Pussy Riot hinter Gittern

EPA/SergejChirikov

Nadeschda Tolokonnikova (22), Jekaterina Samuzewitsch (24), Maria Aliokhina (29) (v.l.n.r)

Die jungen Frauen sind angeklagt, mit einem Punk-Gebet am 21. Februar in der Erlöserkathedrale in Moskau die Gefühle von Gläubigen grob verletzt zu haben. Die Kirche gilt als das Herz des russisch-orthodoxen Christentums. Bilder zeigen, wie die Frauen in dem eigentlich nur für Würdenträger zugänglichen Altarraum mit Strumpfmasken vermummt herumspringen und sich bekreuzigen. Für Aufsehen sorgte aber vor allem ein Internet-Video der Aktion, das mit dem Lied „Mutter Gottes, du Jungfrau, vertreibe Putin!“ vertont ist.

Politische Kräfte

Sowohl ein Verteidiger der Band, Nikolai Polosow, als auch der 49-jährige Diakon Andrej Kurajew äußerten gegenüber der DPA die Vermutung, dass politische Absichten hinter der Vorgehensweise bei diesem Verfahren stünden. Sieben Bände mit rund 3000 Seiten umfassen die Ermittlungsakten - wegen rund einer Minute Protest gegen Putin und die Kirche. Russlands Präsident Wladimir Putin und der Patriarch der russisch-orthodoxen Kirche Kyrill I. werden übrigens nicht als Zeugen geladen - mehr dazu in Putin und Kyrill I. keine Zeugen im „Pussy-Riot“-Prozess.

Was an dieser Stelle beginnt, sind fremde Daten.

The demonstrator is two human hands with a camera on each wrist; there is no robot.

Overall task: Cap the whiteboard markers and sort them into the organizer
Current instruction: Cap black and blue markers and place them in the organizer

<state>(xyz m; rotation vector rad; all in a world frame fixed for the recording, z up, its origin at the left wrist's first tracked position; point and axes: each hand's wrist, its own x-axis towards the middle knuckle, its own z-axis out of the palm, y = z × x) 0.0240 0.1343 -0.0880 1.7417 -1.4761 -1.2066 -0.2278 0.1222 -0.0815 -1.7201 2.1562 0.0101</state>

In der Anklage geht es um den Vorwurf des „Hooliganismus aus Gründen religiösen Hasses“. Die Anwälte sehen hingegen höchstens eine Ordnungswidrigkeit. „Die Mädchen hatten keine Waffen und haben nichts zerstört, so wie es für eine Anklage wegen Rowdytums eigentlich nötig wäre“, kritisiert Verteidiger Polosow. Auch Kurajew sieht in der Aktion selbst keinen Schaden für die Kirche. Der entstehe erst durch die lange Haft für „Pussy Riot“.

(DPA/APA)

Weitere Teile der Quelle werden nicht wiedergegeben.